Utilities net profit of S$55.3m (-27% yoy).
- The utilities business saw weakness from China, the Middle East/Africa and UK/The Americas.
- Singapore: Net profit of S$34.2m (+15% yoy), helped by higher HFSO prices and largely due to better efficiencies from its centralised utilities contracts. No one-offs were reported.
- China: Net profit fell to S$22.1m (-14% yoy) due to absence of contribution from Yangcheng coal power plant (PP) in 1Q17, partially offset by a S$8m write-back of doubtful debts. Chongqing coal PP commenced operations in 1Q17 and broke even. On an equal comparison basis, excluding the effects of the write-back in 1Q17 and Yangcheng PP in 1Q16, core net profit for China operations was about S$14m (-10% yoy).
- The UK/The Americas: Net profit of S$10m (-28% yoy). Most of its assets reported minute declines that contributed to the overall S$3.8m decline. Earnings in 2Q17 are expected to drop as two plants in the UK undergo planned maintenance.
- Middle East/Africa: Net profit fell to S$9.5m (-23% yoy) as Oman operations were impacted by a rise in tax from 12% to 15%.
- Rest of Asia: Net profit up 53% yoy due mainly to recognition of construction income from the Myingyan plant under IFRIC 12 accounting rules.
India: Losses at SGPL and SGI, partially offset by earnings at TPCIL.
- SGPL commenced operations in Feb 17, and the losses (S$26m) were to be expected. There was also a partial refinancing charge of S$5.2m separately reported for 1Q17. SGPL expects to complete the remainder of the refinancing by 2Q17, incurring a total refinancing charge similar to TPCIL’s in 4Q16. Plant load factor (PLF) for SGPL was remarked to be 60% for 1Q17 (we computed it at 67%). SGI reported a loss of S$2m as it was in low wind season.
- TPCIL reported a strong quarterly net profit of S$12m and PLF of 83% (Jan: 62%, Feb: 91%, Mar: 96%). The low PLF in January was due to 12 days of planned maintenance shutdown for Unit #1 and 6 days of downtime following a steam line problem for Unit #2. PLFs for TPCIL and SGPL for April (as of 30 April) stood at 95% and 79% respectively.
Marine: Core net loss for 1Q17.
- Please refer to our Sembcorp Marine (SMM) note dated 28 Apr 17.
Urban development reported strong land sales of 85ha.
- This was helped by its associate in Nanjing, which booked a 42.6ha commercial & residential plot land sale during the quarter.

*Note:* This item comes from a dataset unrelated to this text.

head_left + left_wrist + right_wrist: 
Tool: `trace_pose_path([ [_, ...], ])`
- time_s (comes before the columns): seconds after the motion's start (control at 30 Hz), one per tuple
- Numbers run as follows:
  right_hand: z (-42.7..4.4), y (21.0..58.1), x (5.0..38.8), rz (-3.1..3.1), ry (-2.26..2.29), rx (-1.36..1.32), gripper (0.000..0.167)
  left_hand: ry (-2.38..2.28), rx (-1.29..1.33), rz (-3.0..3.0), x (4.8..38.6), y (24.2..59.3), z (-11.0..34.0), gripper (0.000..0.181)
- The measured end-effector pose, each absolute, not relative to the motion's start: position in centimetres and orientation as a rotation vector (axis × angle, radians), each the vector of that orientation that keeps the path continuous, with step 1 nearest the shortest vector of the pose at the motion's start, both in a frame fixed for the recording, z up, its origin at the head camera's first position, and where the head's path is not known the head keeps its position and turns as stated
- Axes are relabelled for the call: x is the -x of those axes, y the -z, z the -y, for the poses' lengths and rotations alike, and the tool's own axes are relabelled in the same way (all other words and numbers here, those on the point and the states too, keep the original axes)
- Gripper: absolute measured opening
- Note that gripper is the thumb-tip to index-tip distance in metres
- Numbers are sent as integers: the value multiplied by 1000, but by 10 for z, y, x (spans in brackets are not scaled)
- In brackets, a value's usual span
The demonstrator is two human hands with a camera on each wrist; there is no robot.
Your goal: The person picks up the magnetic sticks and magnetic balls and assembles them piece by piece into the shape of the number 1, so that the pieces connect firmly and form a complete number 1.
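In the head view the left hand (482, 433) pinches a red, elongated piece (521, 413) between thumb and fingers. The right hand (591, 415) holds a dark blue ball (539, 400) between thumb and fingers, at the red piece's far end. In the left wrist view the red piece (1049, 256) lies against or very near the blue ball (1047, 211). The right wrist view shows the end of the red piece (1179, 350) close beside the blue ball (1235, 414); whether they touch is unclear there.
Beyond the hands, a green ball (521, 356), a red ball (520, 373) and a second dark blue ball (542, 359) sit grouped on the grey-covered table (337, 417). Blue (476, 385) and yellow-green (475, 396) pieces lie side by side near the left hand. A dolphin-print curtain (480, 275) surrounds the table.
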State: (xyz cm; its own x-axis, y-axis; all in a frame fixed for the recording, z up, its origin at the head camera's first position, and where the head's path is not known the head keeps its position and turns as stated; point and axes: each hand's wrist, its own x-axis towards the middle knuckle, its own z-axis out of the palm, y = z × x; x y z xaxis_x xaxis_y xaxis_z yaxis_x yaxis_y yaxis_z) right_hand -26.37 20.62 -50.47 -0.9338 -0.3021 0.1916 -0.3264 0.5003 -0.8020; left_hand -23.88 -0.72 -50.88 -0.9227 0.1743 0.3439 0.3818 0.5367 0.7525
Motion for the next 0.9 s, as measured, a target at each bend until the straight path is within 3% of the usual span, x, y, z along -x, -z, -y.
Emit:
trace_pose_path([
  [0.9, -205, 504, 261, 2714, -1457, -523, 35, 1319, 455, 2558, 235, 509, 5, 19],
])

SCI is hopeful of making more land sales going forward.
Utilities tracking expectations, marine dragging earnings.
- Aside from the surprise land sale from the urban development segment and the loss from the marine division, utilities’ earnings are largely tracking our expectations.
- Net profit including exceptionals of S$55.3m was 22% of our 2017 estimate of S$251m.
- Earnings from TPCIL and SGPL are in-line with our expectations for a weak 2017.
- The marine business should remain a drag on group earnings in the near term as we expect margin compression from the delayed Kaombo project.
Strategic review ongoing, likely approval and implementation by Oct 17.
- CEO Neil McGregor’s has undertaken a strategic review of the group as part of his on-boarding process as new CEO.
- The strategic review will take six months, with the exercise taking three months and board review/approval of plans to take another three months. Mr McGregor was careful not to reveal much beyond stating that all options are on the table.
- The first hints of the review’s outcome are expected around 3Q17.
Reduce earnings for 2017-19 by 2-4%.
- We reduce our net profit forecasts by 2-4% for 2017-19 as we incorporate our revised earnings estimates for SMM.
- Small tweaks have been made to the utilities earnings forecasts as we incorporate earnings contributions from the 250MW India wind power project into our earnings (+0.3-0.6% to 2017-19 utilities earnings).
- Our new net profit forecasts are S$403m (-5%), S$559m (-2%) and S$597m (- 4%) for 2017-19 respectively.
- Maintain BUY with a lower target price of S$3.66 (from S$3.78) as we incorporate the lower target price of S$1.43 (previously S$1.61) for SMM.
- Utilities earnings are valued at a blended 9.8x 2018F PE. SCI is a long-term utilities play that remains on track for its overseas business to deliver earnings in 2018.